** Required action **
From the line below that contains "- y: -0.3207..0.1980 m" to the line that contains "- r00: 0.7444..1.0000", repeat every line exactly, both ends included, and nothing else.

** Stored data entries **
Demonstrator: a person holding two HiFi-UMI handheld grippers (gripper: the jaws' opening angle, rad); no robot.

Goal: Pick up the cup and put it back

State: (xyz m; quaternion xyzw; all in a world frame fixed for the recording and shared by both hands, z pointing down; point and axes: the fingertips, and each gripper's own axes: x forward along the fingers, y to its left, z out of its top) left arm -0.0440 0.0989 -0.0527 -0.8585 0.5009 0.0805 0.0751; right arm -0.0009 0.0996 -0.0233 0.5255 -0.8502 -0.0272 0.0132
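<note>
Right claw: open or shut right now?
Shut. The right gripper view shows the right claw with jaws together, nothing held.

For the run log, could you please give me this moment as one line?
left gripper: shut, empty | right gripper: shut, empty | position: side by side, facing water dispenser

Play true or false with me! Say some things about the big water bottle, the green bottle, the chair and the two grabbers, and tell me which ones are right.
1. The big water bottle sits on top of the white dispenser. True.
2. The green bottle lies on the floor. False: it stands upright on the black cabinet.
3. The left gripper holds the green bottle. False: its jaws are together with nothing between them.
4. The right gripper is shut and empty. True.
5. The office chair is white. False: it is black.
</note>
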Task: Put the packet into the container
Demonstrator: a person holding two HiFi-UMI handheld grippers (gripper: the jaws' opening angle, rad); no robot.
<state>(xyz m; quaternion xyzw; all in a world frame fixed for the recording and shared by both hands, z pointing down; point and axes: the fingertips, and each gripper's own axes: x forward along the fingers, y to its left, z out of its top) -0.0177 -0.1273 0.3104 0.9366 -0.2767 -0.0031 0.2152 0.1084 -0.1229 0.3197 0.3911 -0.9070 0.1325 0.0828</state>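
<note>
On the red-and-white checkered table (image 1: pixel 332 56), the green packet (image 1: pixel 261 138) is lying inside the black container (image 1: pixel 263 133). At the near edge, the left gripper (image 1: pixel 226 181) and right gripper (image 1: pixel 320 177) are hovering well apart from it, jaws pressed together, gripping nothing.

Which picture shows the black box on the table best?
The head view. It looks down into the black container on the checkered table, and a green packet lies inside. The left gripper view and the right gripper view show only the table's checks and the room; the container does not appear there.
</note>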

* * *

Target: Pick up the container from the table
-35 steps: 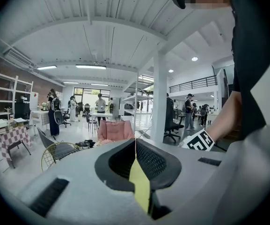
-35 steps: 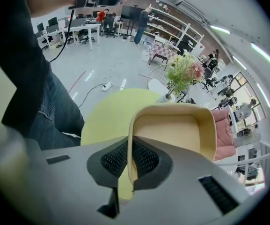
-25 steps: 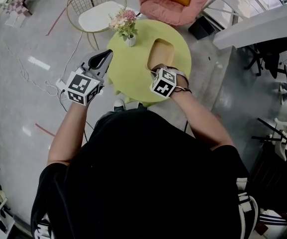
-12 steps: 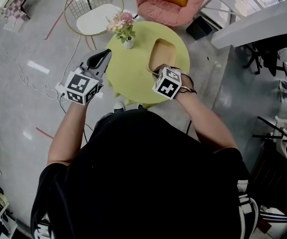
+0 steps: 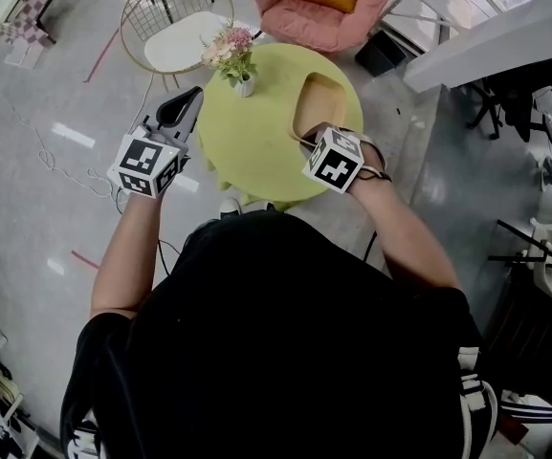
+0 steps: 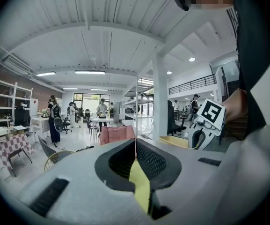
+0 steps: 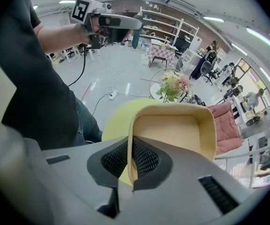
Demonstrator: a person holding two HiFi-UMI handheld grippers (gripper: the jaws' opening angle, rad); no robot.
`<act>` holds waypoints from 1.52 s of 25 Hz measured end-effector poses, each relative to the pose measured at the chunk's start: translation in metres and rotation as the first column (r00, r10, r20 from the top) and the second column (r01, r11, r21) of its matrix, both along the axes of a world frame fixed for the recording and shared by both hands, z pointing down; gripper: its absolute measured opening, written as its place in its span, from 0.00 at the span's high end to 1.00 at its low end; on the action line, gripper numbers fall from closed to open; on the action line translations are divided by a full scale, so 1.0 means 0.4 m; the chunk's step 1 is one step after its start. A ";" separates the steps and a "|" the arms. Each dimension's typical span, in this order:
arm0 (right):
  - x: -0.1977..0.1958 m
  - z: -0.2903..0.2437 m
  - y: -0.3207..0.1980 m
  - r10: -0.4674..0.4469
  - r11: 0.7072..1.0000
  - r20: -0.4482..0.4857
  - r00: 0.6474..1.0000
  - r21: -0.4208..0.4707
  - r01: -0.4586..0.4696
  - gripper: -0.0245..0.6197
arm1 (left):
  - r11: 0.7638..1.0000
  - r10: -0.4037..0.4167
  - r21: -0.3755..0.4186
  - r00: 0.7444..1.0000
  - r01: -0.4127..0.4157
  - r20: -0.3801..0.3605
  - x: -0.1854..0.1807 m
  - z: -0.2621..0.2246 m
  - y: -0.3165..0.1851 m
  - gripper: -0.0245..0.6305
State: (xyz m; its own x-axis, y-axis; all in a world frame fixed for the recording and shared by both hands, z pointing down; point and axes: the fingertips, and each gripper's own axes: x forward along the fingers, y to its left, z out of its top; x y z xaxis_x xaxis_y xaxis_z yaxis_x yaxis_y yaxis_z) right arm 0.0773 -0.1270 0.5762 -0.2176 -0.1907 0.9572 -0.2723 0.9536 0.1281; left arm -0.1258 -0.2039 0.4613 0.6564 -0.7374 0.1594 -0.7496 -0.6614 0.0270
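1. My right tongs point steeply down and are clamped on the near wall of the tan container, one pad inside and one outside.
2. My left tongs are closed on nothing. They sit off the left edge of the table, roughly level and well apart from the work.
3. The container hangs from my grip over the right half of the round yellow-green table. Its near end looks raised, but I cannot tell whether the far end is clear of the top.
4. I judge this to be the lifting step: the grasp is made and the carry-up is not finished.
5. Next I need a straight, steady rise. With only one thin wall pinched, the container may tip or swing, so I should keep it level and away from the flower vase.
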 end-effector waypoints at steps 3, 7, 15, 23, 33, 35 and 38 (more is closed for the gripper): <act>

** Final answer **
  - y: -0.3207..0.1980 m
  - r10: -0.4674..0.4469
  - r11: 0.7072..1.0000
  - r20: -0.4482..0.4857
  - r00: 0.6474..1.0000
  - r21: -0.4208..0.4707
  - r01: -0.4586..0.4696
  - gripper: -0.0245..0.6197
arm1 (left):
  - r11: 0.7638..1.0000
  - r10: -0.4037..0.4167
  - r21: -0.3755..0.4186
  - r00: 0.7444..1.0000

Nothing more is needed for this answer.